Regardless of the role we serve – whether personally or professionally – the ‘trust’ factor is critical. In business, trust must be earned. It’s the power-brand that represents the DNA of any organization.
However, I’m not so certain that it’s occurring in our current healthcare ‘system.’
In healthcare, many times trust is blindly given when it is not warranted. To better illustrate this point, the Des Moines Register recently published a story, “Ex-staffer: Risk to 2 patients hidden.”
The story is about Robert Burgin, an infection-control specialist for Mercy Hospital in Council Bluffs. Mr. Burgin resigned his position because his employer was unwilling to tell the truth to patients whose health may have been compromised due to medical mistakes. Based on this article, I commend Mr. Burgin for holding firm with his beliefs that patient safety is paramount.
Secrecy in healthcare hasn’t changed much in 15 years since the Institute of Medicine’s ‘To Err is Human’ book was published. The practice of health providers suppressing similar stories from public knowledge is reprehensible. As patients, we trust our providers to do the right thing, regardless of the circumstances involved. Medical organizations that are sincere about pursuing and maintaining an enduring culture of trust should establish initiatives to emotionally connect with their patients to perpetuate that trust.

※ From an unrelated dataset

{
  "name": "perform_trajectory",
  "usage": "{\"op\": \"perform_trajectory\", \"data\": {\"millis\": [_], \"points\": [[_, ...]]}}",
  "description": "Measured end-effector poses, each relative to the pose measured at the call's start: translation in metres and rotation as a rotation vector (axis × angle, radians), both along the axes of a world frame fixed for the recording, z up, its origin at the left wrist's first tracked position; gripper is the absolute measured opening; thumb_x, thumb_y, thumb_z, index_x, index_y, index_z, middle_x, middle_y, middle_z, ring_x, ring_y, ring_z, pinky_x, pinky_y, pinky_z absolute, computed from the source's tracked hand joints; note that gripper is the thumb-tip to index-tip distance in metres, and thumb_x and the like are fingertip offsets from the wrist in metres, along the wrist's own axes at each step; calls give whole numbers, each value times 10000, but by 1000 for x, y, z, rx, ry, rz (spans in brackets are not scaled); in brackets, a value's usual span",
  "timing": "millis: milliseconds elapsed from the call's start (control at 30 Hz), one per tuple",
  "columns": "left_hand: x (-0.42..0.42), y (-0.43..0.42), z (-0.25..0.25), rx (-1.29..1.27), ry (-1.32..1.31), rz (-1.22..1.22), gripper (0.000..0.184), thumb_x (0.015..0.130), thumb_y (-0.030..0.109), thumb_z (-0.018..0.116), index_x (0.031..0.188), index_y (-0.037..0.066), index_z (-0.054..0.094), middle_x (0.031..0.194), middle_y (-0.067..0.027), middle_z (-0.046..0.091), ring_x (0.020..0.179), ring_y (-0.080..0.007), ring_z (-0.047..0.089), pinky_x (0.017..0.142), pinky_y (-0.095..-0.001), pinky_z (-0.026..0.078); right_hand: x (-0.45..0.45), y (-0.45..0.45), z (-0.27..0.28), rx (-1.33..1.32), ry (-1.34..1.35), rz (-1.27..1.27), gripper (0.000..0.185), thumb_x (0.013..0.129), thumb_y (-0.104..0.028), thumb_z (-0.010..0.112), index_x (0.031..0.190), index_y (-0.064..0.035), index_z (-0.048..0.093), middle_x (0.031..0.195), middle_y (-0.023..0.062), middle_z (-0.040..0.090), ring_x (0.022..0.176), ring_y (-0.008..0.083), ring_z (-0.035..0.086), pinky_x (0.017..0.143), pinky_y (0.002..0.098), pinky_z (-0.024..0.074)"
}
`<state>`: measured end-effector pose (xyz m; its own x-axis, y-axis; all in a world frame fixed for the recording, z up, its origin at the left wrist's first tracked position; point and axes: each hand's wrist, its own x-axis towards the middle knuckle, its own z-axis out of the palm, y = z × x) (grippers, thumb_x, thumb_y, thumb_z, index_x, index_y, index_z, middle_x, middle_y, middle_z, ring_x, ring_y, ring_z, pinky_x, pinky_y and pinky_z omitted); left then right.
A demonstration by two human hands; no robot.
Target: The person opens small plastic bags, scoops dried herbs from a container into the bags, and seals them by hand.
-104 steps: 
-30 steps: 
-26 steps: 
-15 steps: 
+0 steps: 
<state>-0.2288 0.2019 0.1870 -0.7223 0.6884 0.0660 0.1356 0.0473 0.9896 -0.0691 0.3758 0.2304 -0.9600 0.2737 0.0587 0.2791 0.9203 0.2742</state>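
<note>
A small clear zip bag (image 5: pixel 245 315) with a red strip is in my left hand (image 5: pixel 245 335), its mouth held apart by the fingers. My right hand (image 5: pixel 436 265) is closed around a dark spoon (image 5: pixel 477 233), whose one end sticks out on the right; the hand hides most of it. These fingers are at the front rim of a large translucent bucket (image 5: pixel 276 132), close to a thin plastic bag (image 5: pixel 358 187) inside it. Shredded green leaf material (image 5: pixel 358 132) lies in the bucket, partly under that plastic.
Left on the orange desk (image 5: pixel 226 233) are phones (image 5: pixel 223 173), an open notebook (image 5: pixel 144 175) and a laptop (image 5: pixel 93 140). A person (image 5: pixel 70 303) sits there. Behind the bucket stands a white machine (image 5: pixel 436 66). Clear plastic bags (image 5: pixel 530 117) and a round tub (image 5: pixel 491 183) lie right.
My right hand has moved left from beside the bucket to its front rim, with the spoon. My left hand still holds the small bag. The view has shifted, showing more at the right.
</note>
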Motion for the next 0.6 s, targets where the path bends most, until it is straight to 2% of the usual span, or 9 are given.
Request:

Indicator #5: Trusting our Hospitals
‘Trusting our Hospitals’ is our fifth performance indicator. Overall, Iowa employers give statewide hospitals an un-weighted score of 7.2, or a grade of ‘B-.’ When segmented into five regions using size-weighted scores, four regions received a ‘mid-to-high C’ grade while the northwest region graded at a ‘B-.’ Keep in mind, these are ‘average’ scores/grades — some hospitals have better-than-average grades, while others have below-average grades.
Going forward, Iowa hospitals must address whether or not having mid-level grades on ‘trust’ are acceptable. Since competition can be fierce within certain markets, low trust in a particular hospital can adversely impact hospital revenue over time.
Hospitals may advertise their quality – perhaps a national publication has included them in one of their quality rankings. But merely telling the public they provide quality is far different from consistently demonstrating this over the long term.
Given the pressure that Mr. Burgin was under to keep this information hidden, he should be recognized for his courageous intent on maintaining the public’s trust. Why not create a special award for those who demonstrate this selfless quality? We could call it “Profiles in Health Care Safety Courage,” to promote similar actions by other health care workers. I would like to think that this on-going award would be recognized by the media and others who want to help promote the ‘trust’ factor in healthcare. It’s certainly something to think about and I welcome any ideas you may have on this topic.
Trust should NOT be something we randomly give away. It is one performance indicator that can be greatly improved through a systematic and transparent approach. Isn’t it time to do so?